Wiley denied the allegations, callimg them "rumors" and "B.S. He did say that he spent the night her at dorm on the night of the incident but denied that they had sex.

"She was a virgin and it didn't happen, simple as that," Wiley said of the allegations that the two had sex.

Wiley also noted that the Columbia dorm rooms had thin walls and said he once got "107 noise complaints in one week" for playing music too loud.

"So you can imagine, if I'm getting noise complaints all day, all night for playing The Chronic album, what would happen if someone was repeatedly assaulting someone in those same dorm rooms with those same thin walls?" Wiley said. "Maybe somebody would've complained. Maybe somebody would've heard."
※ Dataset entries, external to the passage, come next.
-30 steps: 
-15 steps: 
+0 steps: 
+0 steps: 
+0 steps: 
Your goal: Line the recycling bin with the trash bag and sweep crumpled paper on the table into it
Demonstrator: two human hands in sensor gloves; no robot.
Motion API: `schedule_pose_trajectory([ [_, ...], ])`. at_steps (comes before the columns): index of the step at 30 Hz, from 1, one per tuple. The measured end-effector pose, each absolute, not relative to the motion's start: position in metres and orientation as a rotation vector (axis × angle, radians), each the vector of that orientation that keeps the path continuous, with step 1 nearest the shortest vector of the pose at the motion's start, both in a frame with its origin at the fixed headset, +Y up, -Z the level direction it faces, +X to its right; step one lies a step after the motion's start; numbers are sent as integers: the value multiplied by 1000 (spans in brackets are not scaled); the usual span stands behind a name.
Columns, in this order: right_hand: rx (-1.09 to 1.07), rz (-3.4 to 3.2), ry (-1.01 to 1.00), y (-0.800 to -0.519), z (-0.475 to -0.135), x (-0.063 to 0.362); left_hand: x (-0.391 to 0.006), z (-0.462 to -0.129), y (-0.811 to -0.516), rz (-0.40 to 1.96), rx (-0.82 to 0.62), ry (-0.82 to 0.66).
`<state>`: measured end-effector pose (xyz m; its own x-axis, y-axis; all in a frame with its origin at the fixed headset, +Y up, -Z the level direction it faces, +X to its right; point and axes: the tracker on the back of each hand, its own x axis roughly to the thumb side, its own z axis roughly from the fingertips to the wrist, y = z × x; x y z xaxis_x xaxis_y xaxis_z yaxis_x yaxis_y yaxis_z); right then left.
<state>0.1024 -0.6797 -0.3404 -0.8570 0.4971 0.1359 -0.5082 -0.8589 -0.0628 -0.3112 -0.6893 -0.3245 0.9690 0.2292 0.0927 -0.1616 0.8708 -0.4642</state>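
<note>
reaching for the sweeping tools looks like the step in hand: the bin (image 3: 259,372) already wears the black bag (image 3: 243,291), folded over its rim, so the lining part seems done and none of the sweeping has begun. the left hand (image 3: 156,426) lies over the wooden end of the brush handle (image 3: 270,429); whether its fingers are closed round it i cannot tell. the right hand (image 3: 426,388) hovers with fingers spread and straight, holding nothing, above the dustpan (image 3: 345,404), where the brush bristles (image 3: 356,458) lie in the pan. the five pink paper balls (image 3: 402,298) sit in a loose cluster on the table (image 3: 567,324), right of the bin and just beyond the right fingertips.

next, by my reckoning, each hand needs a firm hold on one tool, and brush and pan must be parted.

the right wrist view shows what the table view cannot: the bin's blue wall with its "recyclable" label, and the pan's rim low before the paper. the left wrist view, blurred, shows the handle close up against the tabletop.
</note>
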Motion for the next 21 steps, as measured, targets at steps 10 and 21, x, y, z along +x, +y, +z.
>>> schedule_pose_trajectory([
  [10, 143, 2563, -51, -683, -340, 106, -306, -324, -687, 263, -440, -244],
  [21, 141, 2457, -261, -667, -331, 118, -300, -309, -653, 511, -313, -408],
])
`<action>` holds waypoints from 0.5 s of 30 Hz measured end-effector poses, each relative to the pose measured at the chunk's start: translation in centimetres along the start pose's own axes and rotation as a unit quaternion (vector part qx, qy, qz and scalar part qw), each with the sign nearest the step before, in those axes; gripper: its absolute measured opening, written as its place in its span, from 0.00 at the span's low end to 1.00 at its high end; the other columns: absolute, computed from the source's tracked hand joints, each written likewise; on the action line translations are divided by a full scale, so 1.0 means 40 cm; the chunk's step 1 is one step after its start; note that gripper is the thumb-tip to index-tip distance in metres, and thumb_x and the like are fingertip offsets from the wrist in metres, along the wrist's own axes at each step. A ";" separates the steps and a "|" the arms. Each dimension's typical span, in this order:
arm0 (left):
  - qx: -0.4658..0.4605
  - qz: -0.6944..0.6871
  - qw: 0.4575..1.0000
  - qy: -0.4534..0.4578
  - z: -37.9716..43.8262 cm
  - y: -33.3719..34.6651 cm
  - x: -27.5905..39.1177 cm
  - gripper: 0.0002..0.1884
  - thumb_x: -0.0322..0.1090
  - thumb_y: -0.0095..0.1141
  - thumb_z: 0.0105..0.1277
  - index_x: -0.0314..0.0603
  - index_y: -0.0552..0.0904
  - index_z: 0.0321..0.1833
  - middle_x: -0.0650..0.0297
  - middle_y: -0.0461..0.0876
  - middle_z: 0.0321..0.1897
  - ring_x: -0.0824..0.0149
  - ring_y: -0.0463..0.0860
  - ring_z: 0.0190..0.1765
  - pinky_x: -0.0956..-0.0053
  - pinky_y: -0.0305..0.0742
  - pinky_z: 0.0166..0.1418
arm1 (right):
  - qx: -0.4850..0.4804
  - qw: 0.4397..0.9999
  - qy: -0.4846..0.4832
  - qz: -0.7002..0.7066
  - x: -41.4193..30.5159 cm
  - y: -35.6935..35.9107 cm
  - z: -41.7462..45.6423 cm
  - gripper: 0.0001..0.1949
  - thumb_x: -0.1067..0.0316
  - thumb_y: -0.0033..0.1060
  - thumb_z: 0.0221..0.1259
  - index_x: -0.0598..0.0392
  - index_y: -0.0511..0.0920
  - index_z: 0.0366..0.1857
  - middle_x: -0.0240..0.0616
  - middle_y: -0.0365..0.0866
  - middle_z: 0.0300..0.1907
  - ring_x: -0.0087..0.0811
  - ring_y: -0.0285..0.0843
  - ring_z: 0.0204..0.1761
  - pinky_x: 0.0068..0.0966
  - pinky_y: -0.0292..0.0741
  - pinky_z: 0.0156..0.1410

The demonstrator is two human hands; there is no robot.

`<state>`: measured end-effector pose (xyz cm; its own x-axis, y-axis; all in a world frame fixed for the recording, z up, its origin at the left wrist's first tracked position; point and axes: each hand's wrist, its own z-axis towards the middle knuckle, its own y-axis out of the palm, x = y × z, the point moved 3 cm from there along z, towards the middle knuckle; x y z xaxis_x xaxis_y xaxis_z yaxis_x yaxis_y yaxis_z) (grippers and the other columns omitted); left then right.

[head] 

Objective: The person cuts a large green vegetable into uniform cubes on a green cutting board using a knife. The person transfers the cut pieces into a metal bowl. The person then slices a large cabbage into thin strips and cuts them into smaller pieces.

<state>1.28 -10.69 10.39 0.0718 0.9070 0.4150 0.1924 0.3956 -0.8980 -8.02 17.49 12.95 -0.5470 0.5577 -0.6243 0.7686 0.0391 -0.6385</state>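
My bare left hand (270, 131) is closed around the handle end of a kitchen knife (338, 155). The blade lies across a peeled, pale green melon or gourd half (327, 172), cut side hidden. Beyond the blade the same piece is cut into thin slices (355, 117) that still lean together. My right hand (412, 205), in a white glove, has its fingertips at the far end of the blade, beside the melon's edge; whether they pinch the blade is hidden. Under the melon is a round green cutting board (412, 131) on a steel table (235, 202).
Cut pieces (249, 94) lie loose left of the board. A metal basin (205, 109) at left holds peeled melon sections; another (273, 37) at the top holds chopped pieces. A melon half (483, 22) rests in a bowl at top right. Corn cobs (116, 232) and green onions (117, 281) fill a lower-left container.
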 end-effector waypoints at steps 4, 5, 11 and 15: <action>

Wiley did confirm part of the report that he had been denied an alumni award as a result of the plaintiff, who worked for Columbia by that point, raising concerns about his previous conduct.

"I told them immediately 'I don't need the award,'" Wiley said of his response when the school told him his nomination was being challenged. "I didn't even know what the award was until I had to look it up, and listen to people, and people told me."

Wiley also addressed multiple small details in the report, including the claim that he was a "star" running back, and that the plaintiff was accused by Columbia administrators of jeopardizing Wiley's future NFL career. Wiley started his college career at running back and transitioned to defensive end his senior year, which is the position he played in the NFL.

"I wasn't that great, maybe you could say I was good, but I wasn't that great," Wiley said. "There was no one looking at me like 'Oh my God this dude is pro-bound.' No one is looking at me like 'Oh man that's the best running back ever.''"

"No one was looking out for me in football like that, not my sophomore year. You picked the wrong year if you're gonna pick a year where you're gonna say everyone was looking out."

At the time, he claimed, he was "not getting the NFL's attention" as a sophomore running back. Wiley was selected in the second round of the 1997 NFL Draft by the Bills, playing in the NFL for ten seasons.

Wiley did not address accusations that he had left the plaintiff multiple phone calls where the caller would breathe heavily before hanging up. The complaint alleges that the plaintiff told the assistant director of security at Columbia about the calls, and that the calls stopped soon after he spoke to Wiley.

Wiley also did not address the complaint's claim that he had been the recipient of multiple complaints of alleged sexual assault and/or rape, beginning in the fall of 1993, when Wiley was a freshman. Complaints against Wiley, according to the plaintiff, were filed before and after the plaintiff was assaulted.

Wiley also said that he plans to countersue for defamation once he was officially sued by the plaintiff.

"I gotta fight fire with fire," he said. "I've lost one fan, I'm sure, if not more than one."